Especially when it comes to purchasing the right devices for a clinical setting, decision-makers should shy away from purchasing solutions without strategic IT involvement. This all too common scenario almost always leads to wasted money and the inability to deploy a solution efficiently.
Also worth mentioning, not all medical manufacturers will keep wireless solutions in mind - e.g. a great WIFI-driven EKG device might be manufactured with the cheapest chips to cut corners, therefore not meeting healthcare facility standards. Quite understandably, procurement teams and end-users rarely are qualified to promptly identify such issue, nor will they find out unless they consult with IT earlier in the procurement cycle.
Common pitfalls when it comes to rolling out a healthcare wireless plan are the lack of both expertise and tools to perform appropriate preliminary testing. Due to the delicate purpose of medical devices, it is necessary to ensure stable connection through and through prior to deployment. Consulting with IT professionals will help prevent serious mistakes such as lack of testing.
As tempting as it might be, neglecting testing can lead to machinery malfunctioning and potentially impact operations, costs, or even patient health. All too often, industry leaders such as Clinical Mobility are only consulted after the damage is done - this leads to extra costs and delays that could otherwise have been spared.
We could go as far as pointing out the irony in the healthcare industry promoting preventative care (wellness) to avoid high medical costs, yet failing to apply the same concept to their own IT infrastructure.
Every bit as important as preventive testing is developing a short, mid, and long-term management and maintenance plan.
Effective lifecycle management is one that factors in all the important aspects of device connectivity.
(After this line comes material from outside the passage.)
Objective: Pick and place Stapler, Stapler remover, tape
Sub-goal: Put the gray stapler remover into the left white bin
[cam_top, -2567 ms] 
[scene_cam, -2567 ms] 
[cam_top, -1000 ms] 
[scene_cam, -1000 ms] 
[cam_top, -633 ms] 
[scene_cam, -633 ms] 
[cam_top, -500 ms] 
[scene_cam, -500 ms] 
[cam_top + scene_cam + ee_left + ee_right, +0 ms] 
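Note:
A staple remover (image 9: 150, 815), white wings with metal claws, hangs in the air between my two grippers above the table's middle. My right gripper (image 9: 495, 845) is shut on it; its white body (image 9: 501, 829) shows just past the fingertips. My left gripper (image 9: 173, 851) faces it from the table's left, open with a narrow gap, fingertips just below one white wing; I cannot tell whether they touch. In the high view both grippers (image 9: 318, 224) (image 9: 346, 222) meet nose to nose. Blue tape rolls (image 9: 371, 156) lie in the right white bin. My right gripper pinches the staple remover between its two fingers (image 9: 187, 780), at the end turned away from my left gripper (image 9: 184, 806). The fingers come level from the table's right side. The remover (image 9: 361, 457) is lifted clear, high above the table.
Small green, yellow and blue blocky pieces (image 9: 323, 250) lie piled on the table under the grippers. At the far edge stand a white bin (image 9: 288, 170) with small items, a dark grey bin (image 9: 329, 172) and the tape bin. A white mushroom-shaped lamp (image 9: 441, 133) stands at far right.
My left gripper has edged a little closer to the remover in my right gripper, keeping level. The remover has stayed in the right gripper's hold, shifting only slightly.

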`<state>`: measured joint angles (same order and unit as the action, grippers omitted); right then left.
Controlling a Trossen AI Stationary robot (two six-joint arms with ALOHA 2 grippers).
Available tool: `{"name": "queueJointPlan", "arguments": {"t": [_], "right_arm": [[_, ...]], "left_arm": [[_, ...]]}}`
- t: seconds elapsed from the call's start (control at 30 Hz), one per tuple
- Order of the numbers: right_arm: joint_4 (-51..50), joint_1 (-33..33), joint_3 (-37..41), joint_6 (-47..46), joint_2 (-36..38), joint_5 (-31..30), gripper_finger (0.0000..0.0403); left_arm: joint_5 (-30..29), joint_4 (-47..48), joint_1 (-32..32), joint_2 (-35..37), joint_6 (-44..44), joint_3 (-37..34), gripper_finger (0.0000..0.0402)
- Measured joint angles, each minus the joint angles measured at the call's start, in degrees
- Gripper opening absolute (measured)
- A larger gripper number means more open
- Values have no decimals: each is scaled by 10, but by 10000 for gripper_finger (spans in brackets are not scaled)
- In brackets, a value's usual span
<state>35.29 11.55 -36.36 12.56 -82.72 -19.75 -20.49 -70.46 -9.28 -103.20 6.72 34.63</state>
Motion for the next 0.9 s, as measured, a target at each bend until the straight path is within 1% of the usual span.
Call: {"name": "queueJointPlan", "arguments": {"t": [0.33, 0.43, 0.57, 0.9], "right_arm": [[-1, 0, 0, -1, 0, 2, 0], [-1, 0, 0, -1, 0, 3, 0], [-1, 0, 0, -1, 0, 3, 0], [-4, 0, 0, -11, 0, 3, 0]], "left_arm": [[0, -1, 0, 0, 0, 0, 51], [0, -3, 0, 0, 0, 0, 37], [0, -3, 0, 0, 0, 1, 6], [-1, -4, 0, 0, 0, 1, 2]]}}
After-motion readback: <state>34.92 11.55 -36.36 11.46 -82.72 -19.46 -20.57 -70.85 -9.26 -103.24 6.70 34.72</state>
A smart approach to device management will directly impact machine life expectancy which, in turn, will provide decision-makers with the necessary data to forecast an appropriate budget.
In today's world, wireless technology plays an essential role in the success of healthcare organizations. Investment decisions need to be coordinated and planned to ensure outcomes are achieved. Maximizing the success of a wireless rollout plan will be completely dependent on a thoughtful strategy focused on selecting the right devices, meeting business requirements, a quality design, carrying out appropriate testing, and scheduling system maintenance.